PROBLEM TO SOLVE
Give again, word for word, every line in the entries below from the line with "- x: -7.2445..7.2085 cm" up to and including the line with "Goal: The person", and no other line.

BEGIN SOURCE DATA

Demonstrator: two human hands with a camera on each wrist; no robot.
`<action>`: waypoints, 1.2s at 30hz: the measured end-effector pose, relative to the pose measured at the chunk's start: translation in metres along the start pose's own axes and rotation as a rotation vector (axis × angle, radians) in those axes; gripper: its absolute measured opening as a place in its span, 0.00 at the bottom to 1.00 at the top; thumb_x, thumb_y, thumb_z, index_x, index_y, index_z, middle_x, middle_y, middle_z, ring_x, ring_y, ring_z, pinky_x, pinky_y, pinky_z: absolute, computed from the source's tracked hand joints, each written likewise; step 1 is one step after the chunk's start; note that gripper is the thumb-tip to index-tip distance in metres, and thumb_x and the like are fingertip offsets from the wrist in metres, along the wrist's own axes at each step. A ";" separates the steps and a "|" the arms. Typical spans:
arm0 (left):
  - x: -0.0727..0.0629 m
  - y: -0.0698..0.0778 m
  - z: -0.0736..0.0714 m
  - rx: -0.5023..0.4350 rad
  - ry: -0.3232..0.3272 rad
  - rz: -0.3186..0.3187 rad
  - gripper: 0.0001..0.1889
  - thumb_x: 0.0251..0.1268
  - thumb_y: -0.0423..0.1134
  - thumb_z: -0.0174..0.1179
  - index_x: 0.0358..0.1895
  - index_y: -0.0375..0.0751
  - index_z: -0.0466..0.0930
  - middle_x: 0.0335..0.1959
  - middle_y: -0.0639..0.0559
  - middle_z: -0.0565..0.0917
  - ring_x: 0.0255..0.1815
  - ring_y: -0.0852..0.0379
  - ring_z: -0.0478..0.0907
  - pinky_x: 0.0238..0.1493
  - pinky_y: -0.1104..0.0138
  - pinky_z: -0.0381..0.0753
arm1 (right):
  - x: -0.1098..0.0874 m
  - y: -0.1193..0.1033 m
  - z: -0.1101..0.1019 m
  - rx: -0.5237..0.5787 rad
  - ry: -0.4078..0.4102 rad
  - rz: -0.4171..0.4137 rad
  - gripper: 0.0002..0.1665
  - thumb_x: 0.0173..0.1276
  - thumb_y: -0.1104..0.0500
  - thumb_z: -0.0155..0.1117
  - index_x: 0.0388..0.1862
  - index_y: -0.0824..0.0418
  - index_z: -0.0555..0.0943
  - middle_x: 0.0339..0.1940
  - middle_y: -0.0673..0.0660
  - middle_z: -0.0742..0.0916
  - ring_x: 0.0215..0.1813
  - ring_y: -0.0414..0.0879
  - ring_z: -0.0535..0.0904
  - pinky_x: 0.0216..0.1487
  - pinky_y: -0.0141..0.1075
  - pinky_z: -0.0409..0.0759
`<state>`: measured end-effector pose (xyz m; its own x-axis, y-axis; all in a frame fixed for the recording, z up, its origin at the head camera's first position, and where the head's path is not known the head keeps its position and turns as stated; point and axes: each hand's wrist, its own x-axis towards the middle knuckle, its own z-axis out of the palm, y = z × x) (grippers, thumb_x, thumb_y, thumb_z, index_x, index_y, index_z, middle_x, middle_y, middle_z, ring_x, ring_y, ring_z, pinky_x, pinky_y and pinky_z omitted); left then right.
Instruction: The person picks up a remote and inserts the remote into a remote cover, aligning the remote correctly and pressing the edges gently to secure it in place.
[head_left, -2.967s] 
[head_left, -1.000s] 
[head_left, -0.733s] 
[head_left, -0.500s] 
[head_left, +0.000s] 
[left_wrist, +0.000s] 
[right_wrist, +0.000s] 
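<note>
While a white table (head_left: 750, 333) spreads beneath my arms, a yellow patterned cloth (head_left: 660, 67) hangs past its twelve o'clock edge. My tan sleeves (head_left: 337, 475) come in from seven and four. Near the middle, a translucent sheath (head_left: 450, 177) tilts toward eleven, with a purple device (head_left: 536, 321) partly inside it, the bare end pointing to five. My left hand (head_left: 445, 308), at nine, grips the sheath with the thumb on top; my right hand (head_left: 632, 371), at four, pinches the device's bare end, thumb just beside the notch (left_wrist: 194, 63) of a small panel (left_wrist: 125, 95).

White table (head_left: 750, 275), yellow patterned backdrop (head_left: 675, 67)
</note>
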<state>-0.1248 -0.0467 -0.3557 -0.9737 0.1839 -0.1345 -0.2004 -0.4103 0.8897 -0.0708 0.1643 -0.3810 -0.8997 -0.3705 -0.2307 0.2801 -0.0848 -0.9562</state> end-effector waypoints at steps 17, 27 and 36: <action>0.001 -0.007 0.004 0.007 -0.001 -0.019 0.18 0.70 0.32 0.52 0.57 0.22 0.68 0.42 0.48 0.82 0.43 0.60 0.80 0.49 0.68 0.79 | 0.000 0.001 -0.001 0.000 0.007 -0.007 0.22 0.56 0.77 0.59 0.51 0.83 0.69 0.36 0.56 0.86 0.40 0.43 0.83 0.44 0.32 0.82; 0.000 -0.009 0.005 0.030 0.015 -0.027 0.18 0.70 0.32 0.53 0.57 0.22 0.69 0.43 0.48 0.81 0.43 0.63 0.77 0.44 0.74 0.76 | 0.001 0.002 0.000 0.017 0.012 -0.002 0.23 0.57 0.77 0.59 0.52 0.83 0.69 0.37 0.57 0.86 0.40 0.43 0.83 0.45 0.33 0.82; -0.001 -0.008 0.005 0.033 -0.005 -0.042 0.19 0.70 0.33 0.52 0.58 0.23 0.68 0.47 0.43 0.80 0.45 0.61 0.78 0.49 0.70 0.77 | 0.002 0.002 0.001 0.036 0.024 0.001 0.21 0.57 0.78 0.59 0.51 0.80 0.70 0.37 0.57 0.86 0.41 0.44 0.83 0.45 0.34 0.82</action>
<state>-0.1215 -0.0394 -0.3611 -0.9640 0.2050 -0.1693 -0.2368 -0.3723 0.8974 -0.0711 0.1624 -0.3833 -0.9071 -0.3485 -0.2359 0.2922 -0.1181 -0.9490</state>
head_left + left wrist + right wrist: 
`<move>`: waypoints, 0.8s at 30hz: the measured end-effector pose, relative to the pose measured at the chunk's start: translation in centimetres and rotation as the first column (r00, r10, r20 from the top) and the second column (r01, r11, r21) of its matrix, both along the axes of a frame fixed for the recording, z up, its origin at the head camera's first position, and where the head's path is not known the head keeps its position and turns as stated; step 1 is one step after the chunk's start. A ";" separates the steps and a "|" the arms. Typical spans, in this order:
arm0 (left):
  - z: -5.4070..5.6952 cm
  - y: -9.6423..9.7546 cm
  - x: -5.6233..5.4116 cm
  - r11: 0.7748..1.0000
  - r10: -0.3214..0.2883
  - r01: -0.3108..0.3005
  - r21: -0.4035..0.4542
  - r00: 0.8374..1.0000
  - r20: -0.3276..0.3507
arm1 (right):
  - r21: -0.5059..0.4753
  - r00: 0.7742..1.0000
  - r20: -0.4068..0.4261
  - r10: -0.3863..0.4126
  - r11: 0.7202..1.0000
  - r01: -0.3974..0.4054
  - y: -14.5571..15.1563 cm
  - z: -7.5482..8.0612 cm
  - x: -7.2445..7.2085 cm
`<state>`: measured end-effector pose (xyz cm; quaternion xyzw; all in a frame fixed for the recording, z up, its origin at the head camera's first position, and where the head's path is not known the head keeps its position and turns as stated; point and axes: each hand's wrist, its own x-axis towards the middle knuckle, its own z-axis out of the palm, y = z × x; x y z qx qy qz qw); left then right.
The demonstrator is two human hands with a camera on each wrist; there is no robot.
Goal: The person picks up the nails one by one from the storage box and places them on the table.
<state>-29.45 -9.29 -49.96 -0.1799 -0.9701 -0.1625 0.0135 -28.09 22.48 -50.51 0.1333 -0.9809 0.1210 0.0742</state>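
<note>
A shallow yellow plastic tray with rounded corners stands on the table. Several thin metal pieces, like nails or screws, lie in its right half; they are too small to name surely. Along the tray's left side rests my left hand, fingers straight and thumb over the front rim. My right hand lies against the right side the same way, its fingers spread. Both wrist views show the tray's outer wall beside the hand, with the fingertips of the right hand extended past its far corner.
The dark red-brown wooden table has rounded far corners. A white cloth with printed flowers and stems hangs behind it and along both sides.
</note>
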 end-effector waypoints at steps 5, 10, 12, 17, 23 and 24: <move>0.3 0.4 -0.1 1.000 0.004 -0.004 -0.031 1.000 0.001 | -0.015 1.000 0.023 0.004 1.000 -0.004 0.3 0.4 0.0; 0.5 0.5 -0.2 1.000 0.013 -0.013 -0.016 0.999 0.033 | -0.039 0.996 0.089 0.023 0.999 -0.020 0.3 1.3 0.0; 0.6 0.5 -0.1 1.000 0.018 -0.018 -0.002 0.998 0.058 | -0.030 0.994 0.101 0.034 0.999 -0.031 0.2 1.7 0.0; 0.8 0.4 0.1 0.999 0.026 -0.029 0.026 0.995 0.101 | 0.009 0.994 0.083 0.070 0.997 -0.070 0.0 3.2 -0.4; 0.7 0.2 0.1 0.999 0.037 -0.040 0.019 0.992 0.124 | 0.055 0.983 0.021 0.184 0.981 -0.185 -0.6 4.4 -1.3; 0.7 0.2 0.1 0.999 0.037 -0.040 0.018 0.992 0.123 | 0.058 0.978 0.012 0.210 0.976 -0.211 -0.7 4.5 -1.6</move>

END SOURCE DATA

OUTPUT FOR THIS EXERCISE
  - x: -7.2445..7.2085 cm
`<state>`: measured end-effector pose (xyz cm; quaternion xyzw; all in a frame fixed for the recording, z up, its origin at the head camera's first position, and where the head's path is not known the head keeps its position and turns as stated; point and axes: each hand's wrist, its own x-axis towards the middle knuckle, its own z-axis out of the palm, y = z × x; x y z qx qy qz qw); left then right.
The demonstrator is two human hands with a camera on each wrist; there is no robot.
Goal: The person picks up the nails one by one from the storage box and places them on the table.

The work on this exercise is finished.